Reveal one valid solution
Both scripts run in parallel. The "go left" glide is still running when the "go right" glide starts. The cat is now being told to be at x: −200 in 2.5 more seconds and at x: +200 in 3 more seconds at the same time. The cat jitters or ends up somewhere weird — definitely not where Aljay expected.
This is the trap of two-ears-that-fight. Both receivers change the same property (the cat's x-coordinate) and they're running simultaneously.
One fix: use go to x: () y: () instead of glide. go to is instant, so it can't fight with itself — the most recent press just wins.
when I receive (go left v)
go to x: (-200) y: (0)
when I receive (go right v)
go to x: (200) y: (0)
A better fix (which we'll meet next lesson): use broadcast (go left v) and wait at the sender so the next broadcast can't fire until the current glide is done. The and wait variant is the topic of L02-22.
Recap 3 min
You learned that when I receive (message v) is a hat block — same family as when ⚑ clicked. A sprite can have many of them, one per message it cares about, and each is its own independent script. The receiver doesn't know or care which sprite sent the broadcast — listeners and senders meet through the shared message name only. Even the Stage can be a listener. Two ears on the same sprite that fire at the same time run in parallel — which is great unless they fight over the same property, which is exactly what broadcast and wait (next lesson) is designed to fix.
- When I receive
- A yellow Events hat block that starts a script when a matching broadcast arrives. Cannot have blocks above it — it's the top of its stack.
- Receiver
- Any sprite (or the Stage) that has at least one matching when I receive hat. A broadcast may have zero, one, or many receivers.
- Hat block
- Any block with a curved top — flag, key, click, message, etc. Starts a new script when its trigger fires. Nothing snaps above a hat.
- Parallel scripts
- Two or more scripts running at the same time. Happens whenever multiple hats fire simultaneously. Scratch handles this automatically; you only need to worry when two parallel scripts change the same thing.
- Cross-sprite communication
- Sprites that influence each other through broadcasts, without one calling the other directly. The whole point of the broadcast system.
Homework 2 min
The Three-Ear Bunga. Build a sprite with three receiver hats and a controller sprite that fires the cues.
- New project. Delete the cat. Add a Bunga (Flower) sprite and a Button sprite.
- On the Button, create three messages from the broadcast dropdown:
bloom,wilt,shake. - The Button has three hats, one per key: when [b v] key pressed → broadcast (bloom v); when [w v] key pressed → broadcast (wilt v); when [s v] key pressed → broadcast (shake v).
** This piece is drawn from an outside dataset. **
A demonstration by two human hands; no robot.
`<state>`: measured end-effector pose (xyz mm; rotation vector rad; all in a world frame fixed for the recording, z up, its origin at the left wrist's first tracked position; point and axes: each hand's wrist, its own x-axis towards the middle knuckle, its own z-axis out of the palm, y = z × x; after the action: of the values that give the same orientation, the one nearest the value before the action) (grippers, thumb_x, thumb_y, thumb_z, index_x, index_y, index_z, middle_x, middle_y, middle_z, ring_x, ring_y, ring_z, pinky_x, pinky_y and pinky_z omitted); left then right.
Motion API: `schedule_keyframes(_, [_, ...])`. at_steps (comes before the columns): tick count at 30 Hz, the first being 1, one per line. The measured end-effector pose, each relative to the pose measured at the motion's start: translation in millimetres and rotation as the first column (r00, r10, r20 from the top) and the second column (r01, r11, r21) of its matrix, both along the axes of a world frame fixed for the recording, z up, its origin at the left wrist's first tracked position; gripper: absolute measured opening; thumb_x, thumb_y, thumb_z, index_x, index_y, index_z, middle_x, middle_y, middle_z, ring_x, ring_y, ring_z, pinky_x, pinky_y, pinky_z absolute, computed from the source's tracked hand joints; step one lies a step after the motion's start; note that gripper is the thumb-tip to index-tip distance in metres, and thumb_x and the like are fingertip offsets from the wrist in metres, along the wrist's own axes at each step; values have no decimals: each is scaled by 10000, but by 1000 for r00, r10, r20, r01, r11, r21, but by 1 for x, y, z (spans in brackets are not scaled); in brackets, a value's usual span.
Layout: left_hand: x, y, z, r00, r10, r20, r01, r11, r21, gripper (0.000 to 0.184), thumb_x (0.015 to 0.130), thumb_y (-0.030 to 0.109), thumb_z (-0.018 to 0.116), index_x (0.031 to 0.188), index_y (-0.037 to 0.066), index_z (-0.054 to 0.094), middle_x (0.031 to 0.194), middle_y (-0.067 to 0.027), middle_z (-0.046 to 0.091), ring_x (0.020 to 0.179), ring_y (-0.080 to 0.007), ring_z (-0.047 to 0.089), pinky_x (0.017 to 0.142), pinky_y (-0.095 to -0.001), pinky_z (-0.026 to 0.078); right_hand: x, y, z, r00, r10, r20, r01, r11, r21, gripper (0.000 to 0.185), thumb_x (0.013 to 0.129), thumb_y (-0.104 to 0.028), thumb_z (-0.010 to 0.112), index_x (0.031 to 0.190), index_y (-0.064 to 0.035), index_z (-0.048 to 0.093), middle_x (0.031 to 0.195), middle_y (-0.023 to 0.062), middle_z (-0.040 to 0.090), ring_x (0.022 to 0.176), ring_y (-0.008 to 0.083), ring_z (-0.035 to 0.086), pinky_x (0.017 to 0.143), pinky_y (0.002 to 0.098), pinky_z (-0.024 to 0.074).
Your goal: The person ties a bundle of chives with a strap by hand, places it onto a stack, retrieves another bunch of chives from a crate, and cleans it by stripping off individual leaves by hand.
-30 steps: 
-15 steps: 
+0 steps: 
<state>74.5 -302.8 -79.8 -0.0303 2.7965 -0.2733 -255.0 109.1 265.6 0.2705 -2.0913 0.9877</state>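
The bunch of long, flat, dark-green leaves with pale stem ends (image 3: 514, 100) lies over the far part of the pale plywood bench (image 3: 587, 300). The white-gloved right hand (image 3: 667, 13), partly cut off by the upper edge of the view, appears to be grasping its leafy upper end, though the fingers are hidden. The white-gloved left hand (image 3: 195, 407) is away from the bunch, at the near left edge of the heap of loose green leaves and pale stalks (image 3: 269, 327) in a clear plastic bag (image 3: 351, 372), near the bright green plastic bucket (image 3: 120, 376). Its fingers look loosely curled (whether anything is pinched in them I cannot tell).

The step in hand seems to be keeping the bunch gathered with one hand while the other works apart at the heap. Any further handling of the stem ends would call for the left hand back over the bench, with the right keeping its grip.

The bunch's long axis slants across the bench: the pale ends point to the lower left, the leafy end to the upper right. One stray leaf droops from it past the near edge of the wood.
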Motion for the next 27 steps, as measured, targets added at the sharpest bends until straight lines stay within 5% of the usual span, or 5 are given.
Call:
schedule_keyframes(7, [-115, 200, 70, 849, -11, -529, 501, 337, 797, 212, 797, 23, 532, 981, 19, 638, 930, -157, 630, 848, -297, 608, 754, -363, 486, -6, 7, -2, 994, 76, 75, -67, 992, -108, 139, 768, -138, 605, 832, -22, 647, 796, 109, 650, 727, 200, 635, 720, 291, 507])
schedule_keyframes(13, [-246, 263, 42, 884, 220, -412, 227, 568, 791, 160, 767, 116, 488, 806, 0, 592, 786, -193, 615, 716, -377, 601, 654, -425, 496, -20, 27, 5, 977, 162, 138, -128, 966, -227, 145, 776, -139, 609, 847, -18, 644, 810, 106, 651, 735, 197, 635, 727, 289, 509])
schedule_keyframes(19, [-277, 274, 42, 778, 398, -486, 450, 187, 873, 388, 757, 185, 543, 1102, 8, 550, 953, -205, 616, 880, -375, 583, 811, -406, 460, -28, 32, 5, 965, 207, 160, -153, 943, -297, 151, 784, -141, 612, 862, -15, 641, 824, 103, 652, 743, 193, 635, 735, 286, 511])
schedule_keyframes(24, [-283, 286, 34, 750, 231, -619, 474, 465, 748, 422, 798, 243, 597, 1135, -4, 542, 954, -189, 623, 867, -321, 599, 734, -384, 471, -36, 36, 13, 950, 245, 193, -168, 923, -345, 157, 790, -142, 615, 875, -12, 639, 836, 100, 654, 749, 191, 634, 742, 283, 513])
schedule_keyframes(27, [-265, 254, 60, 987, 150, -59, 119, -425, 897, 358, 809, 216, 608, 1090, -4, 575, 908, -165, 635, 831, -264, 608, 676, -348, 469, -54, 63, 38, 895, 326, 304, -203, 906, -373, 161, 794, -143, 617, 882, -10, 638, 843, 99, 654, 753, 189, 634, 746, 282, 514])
- On the Bunga, three receiver hats: when I receive (bloom v) sets size to 150%; when I receive (wilt v) sets size to 50%; when I receive (shake v) repeats change x by (10) + change x by (-10) a few times.
- Add a flag-hat on the Bunga that resets it to size 100% at x: 0, y: 0 — so each flag-click starts clean.
- Add one more ear on the Stage — when I receive (shake v) + play sound (pop v) until done. Now the Stage also reacts to the shake cue.
Save as HW-L2-21-Three-Ears.sb3. Press b, w, s a few times each. The Bunga should bloom, wilt, and shake, and the Stage should pop on every shake.
Bring back next class:
- The
.sb3. - Your answer to: "What happens if you press
bandsat exactly the same instant? Try it three times. Is the result always the same?"
Heads up for next class: SCR-L02-22 meets broadcast (message v) and wait — the variant of broadcast that pauses the sender until every listener has finished. The cure for fighting ears.